14th-century castle in Belgium

Oostkerke Castle is a castle in Damme, Belgium. The castle can be found south of the village Oostkerke, and was constructed in the 14th century.

==History==
The first mention of a Lord of Oostkerke, Dodinus van Oostkerke, dates back to 1089. A building, possibly a wooden keep, already existed on this site from the 10th or 11th century. In the 13th century, a brick keep with a rectangular plan stood here. The first written mention of Den Hove van Oostkerke dates back to 1358. In the 14th century, a walled castle was built with an upper courtyard, which contained the actual feudal residence, and a lower courtyard. The upper courtyard was walled and had three towers. The lower courtyard was flanked by two large towers and included a dovecote and an icehouse.

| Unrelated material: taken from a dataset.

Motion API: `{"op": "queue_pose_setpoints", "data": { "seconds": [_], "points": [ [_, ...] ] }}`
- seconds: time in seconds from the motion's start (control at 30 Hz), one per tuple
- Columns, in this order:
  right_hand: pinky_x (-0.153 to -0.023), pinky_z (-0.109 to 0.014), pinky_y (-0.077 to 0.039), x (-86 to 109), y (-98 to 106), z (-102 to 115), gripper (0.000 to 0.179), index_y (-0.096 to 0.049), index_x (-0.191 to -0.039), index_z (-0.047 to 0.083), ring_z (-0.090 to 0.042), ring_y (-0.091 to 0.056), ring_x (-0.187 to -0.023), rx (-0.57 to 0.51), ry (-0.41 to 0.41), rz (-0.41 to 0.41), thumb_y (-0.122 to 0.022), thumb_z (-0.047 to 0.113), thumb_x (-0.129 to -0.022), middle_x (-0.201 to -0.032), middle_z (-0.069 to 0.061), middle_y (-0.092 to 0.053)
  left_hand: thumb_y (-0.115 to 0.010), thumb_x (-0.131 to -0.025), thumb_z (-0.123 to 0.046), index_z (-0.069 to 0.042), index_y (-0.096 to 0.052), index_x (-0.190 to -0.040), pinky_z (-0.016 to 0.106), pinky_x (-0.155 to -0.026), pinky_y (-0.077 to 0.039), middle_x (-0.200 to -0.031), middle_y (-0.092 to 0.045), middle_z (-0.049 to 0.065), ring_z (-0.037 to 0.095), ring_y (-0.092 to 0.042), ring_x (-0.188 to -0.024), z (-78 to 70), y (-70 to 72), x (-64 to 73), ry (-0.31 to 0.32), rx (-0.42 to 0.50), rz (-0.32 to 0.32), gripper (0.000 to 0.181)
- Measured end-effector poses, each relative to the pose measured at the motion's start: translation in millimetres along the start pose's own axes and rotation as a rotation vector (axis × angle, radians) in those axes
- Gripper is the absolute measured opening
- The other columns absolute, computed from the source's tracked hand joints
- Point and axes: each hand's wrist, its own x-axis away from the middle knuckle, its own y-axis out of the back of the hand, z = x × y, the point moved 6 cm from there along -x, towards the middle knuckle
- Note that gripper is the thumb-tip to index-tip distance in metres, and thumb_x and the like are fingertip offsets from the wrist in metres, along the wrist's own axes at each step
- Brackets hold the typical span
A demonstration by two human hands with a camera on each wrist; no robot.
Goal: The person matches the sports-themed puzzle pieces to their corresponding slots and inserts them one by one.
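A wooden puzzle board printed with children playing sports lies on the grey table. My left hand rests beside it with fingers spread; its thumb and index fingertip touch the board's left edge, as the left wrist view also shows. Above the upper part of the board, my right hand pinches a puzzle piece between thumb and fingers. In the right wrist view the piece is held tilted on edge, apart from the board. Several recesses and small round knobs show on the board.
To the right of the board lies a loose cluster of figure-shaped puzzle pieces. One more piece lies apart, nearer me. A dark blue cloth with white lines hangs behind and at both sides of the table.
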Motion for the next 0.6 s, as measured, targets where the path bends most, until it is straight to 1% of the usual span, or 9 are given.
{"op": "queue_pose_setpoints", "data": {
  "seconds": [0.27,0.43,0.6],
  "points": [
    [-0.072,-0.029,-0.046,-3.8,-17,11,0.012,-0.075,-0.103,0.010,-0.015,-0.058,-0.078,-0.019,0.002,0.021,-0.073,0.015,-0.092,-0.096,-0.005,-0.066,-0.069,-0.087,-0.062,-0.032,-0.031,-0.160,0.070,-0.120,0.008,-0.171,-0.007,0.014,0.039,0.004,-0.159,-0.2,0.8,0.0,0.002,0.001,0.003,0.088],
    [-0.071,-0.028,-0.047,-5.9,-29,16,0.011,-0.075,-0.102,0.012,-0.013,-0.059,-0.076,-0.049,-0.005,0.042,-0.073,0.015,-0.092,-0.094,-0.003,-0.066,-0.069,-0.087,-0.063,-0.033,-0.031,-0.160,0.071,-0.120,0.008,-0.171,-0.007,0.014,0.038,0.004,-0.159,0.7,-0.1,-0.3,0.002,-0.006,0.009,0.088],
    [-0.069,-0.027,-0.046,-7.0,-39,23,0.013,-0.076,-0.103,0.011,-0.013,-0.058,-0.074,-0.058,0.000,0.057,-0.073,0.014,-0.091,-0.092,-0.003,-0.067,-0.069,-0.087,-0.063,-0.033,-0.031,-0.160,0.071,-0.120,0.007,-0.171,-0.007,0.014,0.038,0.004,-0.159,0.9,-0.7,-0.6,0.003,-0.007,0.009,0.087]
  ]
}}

In 1462, Margaretha van Oostkerke died, marking the end of the Van Oostkerke family. The estate passed through inheritance to the de Fever-de Baens family, and in 1529 to the Croÿ family. They didn't live there permanently, and the castle fell into disrepair, ravaged by religious disputes and a storm (1606). In 1623, the De Corte family became the owners. Filips de Corte restored the castle, incorporating elements of the Bruges Renaissance style. Around 1700, however, the upper courtyard was demolished, and the lower courtyard was subsequently used as a castle. An orchard appeared on the site of the upper courtyard.

In 1799, the castle was sold at public auction by the French government, but was repurchased by the former owner. After several changes of ownership, it passed to the Mabesoone family, who were farmers and millers. The castle again fell into disrepair, and in 1908 it was sold to the Van der Borght family. Robert van der Borght commissioned restorations in a historicist style, but the castle was severely damaged during the First World War. He had it restored again in 1922. In 1937, the castle was sold to Jozef van der Elst, who purchased estate land and commissioned a garden design by Dutch landscape and garden architect Mien Ruys. A Neo-Renaissance building, designed by Luc Viérin, was built.

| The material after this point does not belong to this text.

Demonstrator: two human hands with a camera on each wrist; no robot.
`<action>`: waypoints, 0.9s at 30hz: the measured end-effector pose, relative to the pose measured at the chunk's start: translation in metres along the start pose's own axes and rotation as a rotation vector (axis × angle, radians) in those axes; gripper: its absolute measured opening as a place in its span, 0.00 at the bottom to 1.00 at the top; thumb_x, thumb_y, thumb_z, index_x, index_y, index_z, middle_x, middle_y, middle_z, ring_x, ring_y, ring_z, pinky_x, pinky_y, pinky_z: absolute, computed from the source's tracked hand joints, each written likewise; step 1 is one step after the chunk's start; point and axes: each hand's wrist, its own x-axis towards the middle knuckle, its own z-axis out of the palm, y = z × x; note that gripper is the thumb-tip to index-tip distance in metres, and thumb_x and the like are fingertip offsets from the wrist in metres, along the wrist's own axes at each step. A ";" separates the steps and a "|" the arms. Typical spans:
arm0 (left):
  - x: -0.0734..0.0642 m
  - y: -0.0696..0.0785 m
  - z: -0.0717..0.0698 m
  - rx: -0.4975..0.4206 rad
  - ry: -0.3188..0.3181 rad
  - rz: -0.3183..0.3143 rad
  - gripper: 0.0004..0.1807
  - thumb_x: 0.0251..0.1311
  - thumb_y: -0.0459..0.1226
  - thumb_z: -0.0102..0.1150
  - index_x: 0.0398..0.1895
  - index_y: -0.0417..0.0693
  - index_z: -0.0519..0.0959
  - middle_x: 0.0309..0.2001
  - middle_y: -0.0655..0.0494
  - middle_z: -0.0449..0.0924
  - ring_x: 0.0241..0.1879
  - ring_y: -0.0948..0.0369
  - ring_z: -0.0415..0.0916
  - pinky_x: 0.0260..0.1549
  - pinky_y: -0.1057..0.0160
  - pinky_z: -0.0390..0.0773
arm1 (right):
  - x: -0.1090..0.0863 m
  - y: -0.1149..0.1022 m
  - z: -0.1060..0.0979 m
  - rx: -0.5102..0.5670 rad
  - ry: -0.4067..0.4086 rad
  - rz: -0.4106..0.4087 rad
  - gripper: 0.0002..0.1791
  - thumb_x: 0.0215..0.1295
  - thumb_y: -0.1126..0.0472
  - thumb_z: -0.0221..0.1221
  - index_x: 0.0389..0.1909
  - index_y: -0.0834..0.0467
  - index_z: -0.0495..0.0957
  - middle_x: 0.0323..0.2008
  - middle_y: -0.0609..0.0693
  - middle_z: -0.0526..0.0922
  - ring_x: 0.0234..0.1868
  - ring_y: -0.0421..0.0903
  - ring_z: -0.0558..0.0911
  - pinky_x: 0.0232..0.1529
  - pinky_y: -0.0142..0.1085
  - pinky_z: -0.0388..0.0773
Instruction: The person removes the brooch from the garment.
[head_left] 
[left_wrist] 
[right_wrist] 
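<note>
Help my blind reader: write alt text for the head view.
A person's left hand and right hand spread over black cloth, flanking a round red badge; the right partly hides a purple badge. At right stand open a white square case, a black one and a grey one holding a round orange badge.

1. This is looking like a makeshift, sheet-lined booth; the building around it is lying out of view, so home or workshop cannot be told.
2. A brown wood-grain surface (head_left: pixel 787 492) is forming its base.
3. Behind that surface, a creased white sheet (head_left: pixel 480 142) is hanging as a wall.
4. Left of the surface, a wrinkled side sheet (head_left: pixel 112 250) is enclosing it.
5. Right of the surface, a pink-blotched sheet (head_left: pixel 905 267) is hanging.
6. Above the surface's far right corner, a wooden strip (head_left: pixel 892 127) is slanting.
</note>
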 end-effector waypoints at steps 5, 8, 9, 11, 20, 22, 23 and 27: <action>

During the Second World War, at the end of 1944, the castle again suffered greatly from artillery bombardment and flooding. In the 1950s, the gardens were redesigned and the castle restored.

==Today==
The current castle is located in the northeast corner of the former farmyard. The gatehouse with its two round towers dates from the 14th century. In addition to some 18th-century sections, there are many buildings from the first half of the 20th century (1922, 1950) that were built in a historicist style.

The gardens, designed by Mien Ruys and laid out in the early 1950s, are particularly significant. They blend seamlessly with the surrounding polder landscape, and historical elements (canals and remnants of walls) were also integrated into the design.